Jakarta, CNN Indonesia -- Amerika Serikat (AS) mengajukan proposal gencatan senjata untuk meredakan ketegangan antara Israel dan Hizbullah di Lebanon. Seorang pejabat AS mengungkapkan hal ini kepada Al Jazeera, Minggu (16/4).
Dalam proposal yang disebut sebagai 'peta jalan' tersebut, Hizbullah diminta menghentikan semua serangan terhadap Israel. Sebagai imbalannya, Israel tidak akan melakukan eskalasi lebih lanjut di Beirut, ibu kota Lebanon. Tujuan akhirnya adalah menciptakan lingkungan yang kondusif untuk de-eskalasi bertahap dan penghentian total permusuhan.
Menteri Luar Negeri AS, Marco Rubio, dilaporkan telah mengadakan pembicaraan terpisah dengan Presiden Lebanon Joseph Aoun dan Perdana Menteri Israel Benjamin Netanyahu. Namun, langkah ini terjadi di tengah serangan darat Israel yang semakin dalam. Militer Israel baru saja merebut Kastil Beaufort, sebuah benteng bersejarah di selatan Lebanon, yang merupakan pendudukan terdalam Israel dalam beberapa dekade terakhir.
Perdana Menteri Netanyahu justru memerintahkan serangan ke pinggiran selatan Beirut, markas besar Hizbullah, dan menyebut operasi di Kastil Beaufort sebagai 'pergeseran dramatis' dalam kampanye melawan kelompok tersebut. Lebih dari satu juta orang telah mengungsi akibat pertempuran yang dimulai pada 2 Maret lalu.

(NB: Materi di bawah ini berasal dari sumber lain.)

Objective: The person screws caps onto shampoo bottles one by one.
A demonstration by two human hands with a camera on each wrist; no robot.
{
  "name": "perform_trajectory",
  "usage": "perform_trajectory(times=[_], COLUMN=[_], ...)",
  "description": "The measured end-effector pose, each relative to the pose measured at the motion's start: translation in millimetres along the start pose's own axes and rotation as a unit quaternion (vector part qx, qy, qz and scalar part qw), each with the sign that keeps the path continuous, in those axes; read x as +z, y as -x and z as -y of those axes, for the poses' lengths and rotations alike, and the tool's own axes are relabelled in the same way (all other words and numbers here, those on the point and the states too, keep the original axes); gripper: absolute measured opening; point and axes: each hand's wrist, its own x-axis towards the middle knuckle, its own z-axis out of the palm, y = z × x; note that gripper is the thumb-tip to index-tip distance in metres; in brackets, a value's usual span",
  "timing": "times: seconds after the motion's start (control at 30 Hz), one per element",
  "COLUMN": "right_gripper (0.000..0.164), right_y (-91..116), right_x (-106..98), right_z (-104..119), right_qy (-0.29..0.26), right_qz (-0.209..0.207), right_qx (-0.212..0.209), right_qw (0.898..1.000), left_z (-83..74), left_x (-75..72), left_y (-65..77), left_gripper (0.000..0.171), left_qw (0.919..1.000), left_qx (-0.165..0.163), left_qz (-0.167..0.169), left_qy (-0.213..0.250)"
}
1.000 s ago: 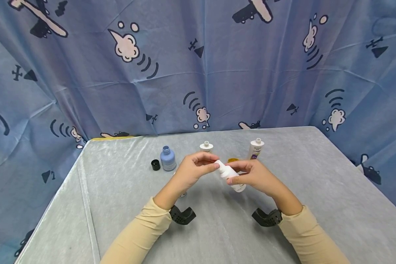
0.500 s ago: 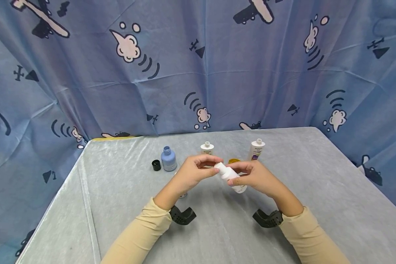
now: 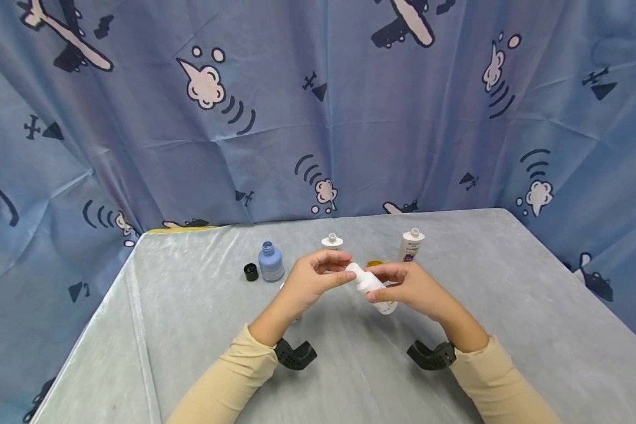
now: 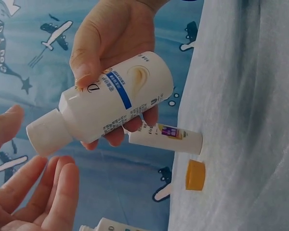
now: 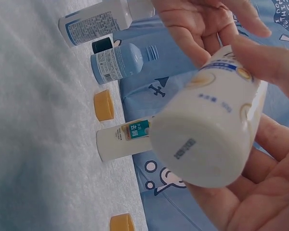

Analisis: Proposal AS ini ibarat menawarkan api di tengah badai. Di satu sisi, Washington ingin meredakan situasi agar tidak meluas menjadi perang regional. Namun di sisi lain, tindakan Israel yang terus melakukan penetrasi ke Lebanon justru menunjukkan bahwa gencatan senjata masih jauh dari kata terwujud. Tudingan AS yang menempatkan Hizbullah sebagai biang keladi juga menuai kritik, mengingat Israel telah berulang kali melanggar gencatan senjata sebelumnya. Situasi ini menunjukkan betapa rumitnya mediasi Timur Tengah, di mana setiap langkah damai selalu dibayangi oleh kepentingan militer dan politik masing-masing pihak.